Saying the Schwarzenegger administration is thumbing its nose at three federal judges with a flawed plan to ease overpopulation of prisons, inmates' attorneys Thursday asked the judges to find the governor in contempt.
Rather than complying with the three-judge panel's Aug. 4 order, a defiant Gov. Arnold Schwarzenegger and Corrections Secretary Matt Cate "essentially have told the court that they will reduce the state prison population as the state sees fit, to a level the state deems appropriate, and in a time frame the state has set for itself," the attorneys wrote.
The Governor whose low approval ratings and general fatigue at governing may have already peaked with his less than cordial greeting at a San Francisco Democratic Party event (the Guv was invited to "kiss my Gay ass" by Tom Amiano, read Carla Maranucci's reporting in the SF Chron), may rightly feel that he has tried to comply since his own plan was amended by the Democratic controlled legislature which backed off many of the cuts and the promise of a sentencing commission. But if Arnold wants to go out as an action hero he can still lead. As governor he can stop denying parole to scores of California lifers who have served decades and demonstrated substantial rehabilitation. He can order, as Ronald Reagan did, parole units to stop returning parolees to prison for minor violations of parole. With these steps alone he could bring the system into compliance before leaving office.

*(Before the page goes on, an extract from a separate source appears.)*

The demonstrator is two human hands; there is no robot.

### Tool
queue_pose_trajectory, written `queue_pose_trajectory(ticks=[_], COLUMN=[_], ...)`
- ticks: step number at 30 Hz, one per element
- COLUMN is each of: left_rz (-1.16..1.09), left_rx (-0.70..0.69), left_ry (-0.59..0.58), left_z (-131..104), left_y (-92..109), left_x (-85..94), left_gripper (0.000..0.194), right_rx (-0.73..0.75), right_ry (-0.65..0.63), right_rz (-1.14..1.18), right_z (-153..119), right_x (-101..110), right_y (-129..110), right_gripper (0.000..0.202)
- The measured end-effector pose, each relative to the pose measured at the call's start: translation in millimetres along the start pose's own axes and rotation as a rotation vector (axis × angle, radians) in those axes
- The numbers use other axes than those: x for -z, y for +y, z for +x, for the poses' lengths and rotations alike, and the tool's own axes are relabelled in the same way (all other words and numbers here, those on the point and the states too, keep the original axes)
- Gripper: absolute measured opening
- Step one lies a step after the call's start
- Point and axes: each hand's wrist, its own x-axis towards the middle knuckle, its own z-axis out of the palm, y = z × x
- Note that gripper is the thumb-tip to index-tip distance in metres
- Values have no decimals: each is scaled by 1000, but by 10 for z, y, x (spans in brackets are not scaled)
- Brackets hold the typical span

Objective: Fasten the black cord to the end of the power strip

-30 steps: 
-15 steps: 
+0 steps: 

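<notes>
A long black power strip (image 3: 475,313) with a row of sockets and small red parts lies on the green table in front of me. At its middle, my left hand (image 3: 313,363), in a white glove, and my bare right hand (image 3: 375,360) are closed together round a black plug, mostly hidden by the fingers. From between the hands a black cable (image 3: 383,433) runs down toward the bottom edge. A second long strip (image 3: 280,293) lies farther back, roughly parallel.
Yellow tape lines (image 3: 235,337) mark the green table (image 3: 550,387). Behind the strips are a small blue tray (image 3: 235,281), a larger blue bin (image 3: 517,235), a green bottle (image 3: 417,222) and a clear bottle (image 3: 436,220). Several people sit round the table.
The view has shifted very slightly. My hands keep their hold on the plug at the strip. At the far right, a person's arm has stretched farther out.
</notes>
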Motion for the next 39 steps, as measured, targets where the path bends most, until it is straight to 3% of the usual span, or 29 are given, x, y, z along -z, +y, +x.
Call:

If, as seems increasingly likely, this whole case ends up in the Supreme Court sooner than later, look for several interesting legal flash points:
1. The three judge court in Plata and Coleman has suggested that the Prison Litigation Reform Act of 1995 (signed into law by Bill Clinton 13 years ago this month) need not be a barrier to court based structural reform of prison systems including prisoner release. The three judge panel, in my view, has put together an awesome record that will be hard for the Supreme Court to override, but look for Justice Alito in particular to focus on the federalism, public safety, and democratic accountability concerns embedded in the strong anti judicial intervention language of PLRA
2. I just taught the Supreme Court's 2005 Samson v. California case in which the power under California law to search all parolees without any suspicion by all peace officers (both parole and police) was upheld against a 4th Amendment challenge. The very complex case, which throws a lot of 4th Amendment doctrine into doubt, turns heavily on a bizarre (and in my view grossly incorrect) understanding of the same California parole revocation mess that will be at the center of a Plata Coleman decision. I will post more on this theme, but main point is that the Supreme Court in Samson took California's high revocation rate to prove that parolees were so dangerous they needed to be exempted from 4th Amendment protections (even the watered down special needs version of them). How will that square with the current view of the State of California, that parolees are so safe that most of them can be put on a form of "parole lite" in which revocation is not a possibility, supervision does not happen, and parole is reduced to the single fact of being exempt from search and seizure protections?